--- EXERCISE DETAILS ---
Your reply should hold only the lines from the records below where "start" occurs.

--- DATASET RECORDS ---
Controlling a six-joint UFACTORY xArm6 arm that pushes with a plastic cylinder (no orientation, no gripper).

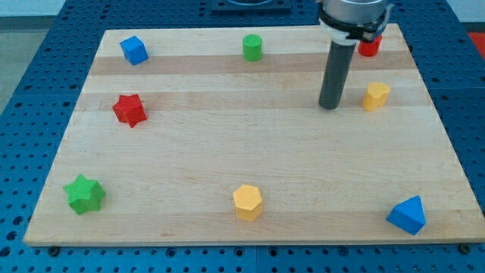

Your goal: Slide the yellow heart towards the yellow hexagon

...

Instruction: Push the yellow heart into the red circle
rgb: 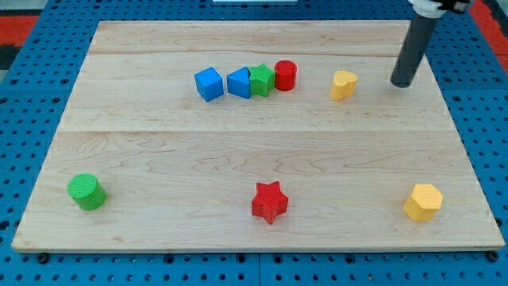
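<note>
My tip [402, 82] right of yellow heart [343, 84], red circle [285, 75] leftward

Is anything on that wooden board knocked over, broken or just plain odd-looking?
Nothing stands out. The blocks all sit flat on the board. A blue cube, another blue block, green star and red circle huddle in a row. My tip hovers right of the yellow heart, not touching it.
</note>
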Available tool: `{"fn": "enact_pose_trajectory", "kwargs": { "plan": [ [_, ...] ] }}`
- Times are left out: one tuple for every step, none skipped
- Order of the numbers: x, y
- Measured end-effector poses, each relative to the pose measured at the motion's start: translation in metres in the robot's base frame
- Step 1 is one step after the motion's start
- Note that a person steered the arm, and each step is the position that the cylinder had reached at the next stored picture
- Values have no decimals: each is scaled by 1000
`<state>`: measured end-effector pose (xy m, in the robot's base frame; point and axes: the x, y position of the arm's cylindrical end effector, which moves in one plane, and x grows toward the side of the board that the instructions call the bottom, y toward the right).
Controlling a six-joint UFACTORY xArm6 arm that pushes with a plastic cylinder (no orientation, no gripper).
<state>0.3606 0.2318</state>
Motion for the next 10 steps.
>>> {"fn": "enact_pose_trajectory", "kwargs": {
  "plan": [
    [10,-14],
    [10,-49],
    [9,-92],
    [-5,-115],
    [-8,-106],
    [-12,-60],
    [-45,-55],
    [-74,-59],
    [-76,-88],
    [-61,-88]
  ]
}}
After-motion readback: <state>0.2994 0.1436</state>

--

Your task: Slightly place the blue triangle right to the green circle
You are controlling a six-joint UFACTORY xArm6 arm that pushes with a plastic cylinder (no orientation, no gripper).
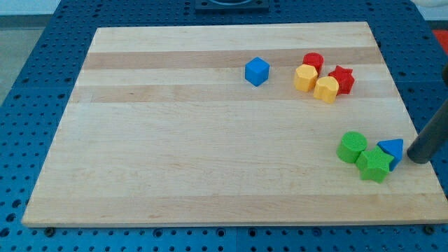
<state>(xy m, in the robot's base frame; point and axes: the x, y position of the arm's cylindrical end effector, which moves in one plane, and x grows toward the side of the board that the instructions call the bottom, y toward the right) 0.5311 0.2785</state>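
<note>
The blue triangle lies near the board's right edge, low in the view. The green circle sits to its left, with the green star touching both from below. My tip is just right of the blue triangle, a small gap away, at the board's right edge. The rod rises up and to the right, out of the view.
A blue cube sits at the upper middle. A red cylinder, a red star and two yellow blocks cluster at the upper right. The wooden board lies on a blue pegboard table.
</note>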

--- ANSWER BOX ---
- Measured end-effector poses, each relative to the pose measured at the motion's start: translation in metres in the robot's base frame
- Step 1 is one step after the motion's start

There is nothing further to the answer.